Every business engaging in the import, production, or accumulation of excisable goods in the UAE, as well as any individual responsible for managing an excise warehouse, for example, the warehouse owner, must register for excise tax.

The state uses the excise tax to reduce the consumption of unhealthy and harmful goods. In addition, it is the state's responsibility to increase government revenues that can be spent on useful public services. As the tax is indirect, it is included in the price of the goods. Therefore, the burden of the tax falls on the taxpayer, who will pay more for goods that are harmful to human health or the environment.

Customs duties

Dubai levies import duties on commercial goods based on various factors, including whether the business is registered on the mainland or in the free zone. This includes what the products and services are, where they are sourced and where they are going, and whether the UAE has tax agreements with the exporting country.

The UAE has adopted a single tariff from the Cooperation Council for the Arab States of the Gulf (GCC), and customs duties are set at 5% of the CIF value of most goods. However, alcoholic, carbonated and sweetened beverages are subject to a duty of 50%, and e-smoking devices (tools and liquids used in them) and tobacco products are subject to a customs duty of 100%. Agricultural products and pharmaceuticals are exempt from customs duties.

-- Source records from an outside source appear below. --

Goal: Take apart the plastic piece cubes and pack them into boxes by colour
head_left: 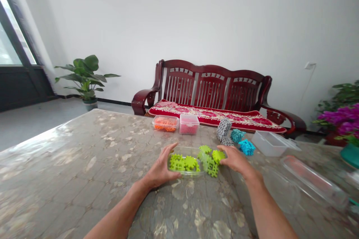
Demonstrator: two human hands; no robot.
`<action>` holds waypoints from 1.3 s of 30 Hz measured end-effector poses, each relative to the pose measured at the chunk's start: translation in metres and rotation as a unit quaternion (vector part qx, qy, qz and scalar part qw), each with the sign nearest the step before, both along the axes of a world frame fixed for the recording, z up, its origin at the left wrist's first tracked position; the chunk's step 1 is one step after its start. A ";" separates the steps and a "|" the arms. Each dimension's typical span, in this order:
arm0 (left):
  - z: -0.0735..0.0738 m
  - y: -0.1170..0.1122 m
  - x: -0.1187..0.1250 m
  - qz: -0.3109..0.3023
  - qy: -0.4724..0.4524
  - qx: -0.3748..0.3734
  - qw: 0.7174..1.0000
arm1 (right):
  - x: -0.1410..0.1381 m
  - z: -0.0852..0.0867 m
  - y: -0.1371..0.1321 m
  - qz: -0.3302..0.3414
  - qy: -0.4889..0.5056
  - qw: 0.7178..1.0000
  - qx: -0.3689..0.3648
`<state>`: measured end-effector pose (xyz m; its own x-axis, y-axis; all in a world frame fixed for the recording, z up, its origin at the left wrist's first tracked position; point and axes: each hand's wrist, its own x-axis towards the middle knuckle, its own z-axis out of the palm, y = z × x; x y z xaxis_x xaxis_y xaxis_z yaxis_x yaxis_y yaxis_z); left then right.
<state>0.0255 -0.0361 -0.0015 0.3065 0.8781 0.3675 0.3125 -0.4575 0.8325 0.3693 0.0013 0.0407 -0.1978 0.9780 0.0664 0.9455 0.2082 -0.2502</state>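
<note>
A clear plastic container (183, 173) holding lime-green interlocking pieces (182, 163) sits on the table in front of me. My left hand (161, 168) grips the container's left side, fingers curled round its rim. My right hand (235, 158) rests on the table to the right, its fingers closed on a cluster of green pieces (213, 158) lying just outside the container.
Marble-patterned table (92, 164). Behind: an orange-filled tub (166, 123), a pink-filled tub (189, 124), grey pieces (223, 129), teal pieces (242, 141), an open clear box (269, 143), clear lids (311, 181) at right. Red wooden bench (213, 97) beyond; plants on both sides.
</note>
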 end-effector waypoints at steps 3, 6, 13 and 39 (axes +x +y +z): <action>0.000 0.000 0.000 0.002 0.001 0.000 1.000 | 0.001 -0.001 0.000 -0.011 0.012 1.000 0.014; 0.000 0.000 0.000 0.001 0.002 0.001 1.000 | -0.003 0.006 0.000 -0.021 0.051 0.998 0.033; -0.001 0.000 0.000 -0.006 -0.008 -0.007 1.000 | -0.045 0.046 -0.021 0.098 0.149 0.981 0.080; 0.000 0.002 0.001 0.077 -0.001 0.013 0.997 | -0.047 0.023 -0.021 0.049 0.074 0.996 -0.024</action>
<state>0.0263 -0.0337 -0.0013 0.1680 0.9046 0.3916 0.3788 -0.4260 0.8216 0.3222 -0.0202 0.0641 -0.2847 0.9570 0.0563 0.8735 0.2831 -0.3961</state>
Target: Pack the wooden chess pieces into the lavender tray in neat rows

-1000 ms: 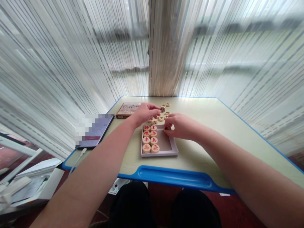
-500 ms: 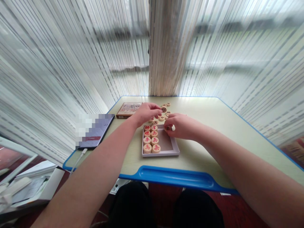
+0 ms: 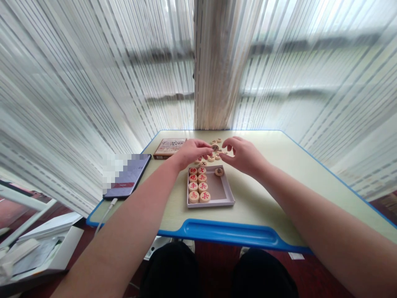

A free zone does not levy customs duties on goods imported into its territory. A company registered in a free zone can import goods without paying customs duties.

Customs duties are also exempt from taxes in countries participating in the Greater Arab Free Trade Agreement of 1998.


Taking all of the above into consideration, it should be noted that the United Arab Emirates has created the most business-friendly conditions.

Direct tax obligations are rarely incurred by companies. VAT and excise duty are indirect taxes that ultimately fall on the shoulders of consumers. Customs duties are generally low, or in some cases absent altogether.

Companies operating in free zones are virtually tax-free if they conduct no internal business. Entrepreneurs planning their activities in free zones only need to consider the costs of opening and maintaining their company (for more information, see the article How much does it cost to open a company in the UAE?). A company's turnover, however, determines how significant such expenses are. Also, it is important to point out that fees associated with state and municipal services fall equally on individuals and corporations (see Taxation of individuals in the UAE). However, from the company's perspective, they don't appear so significant.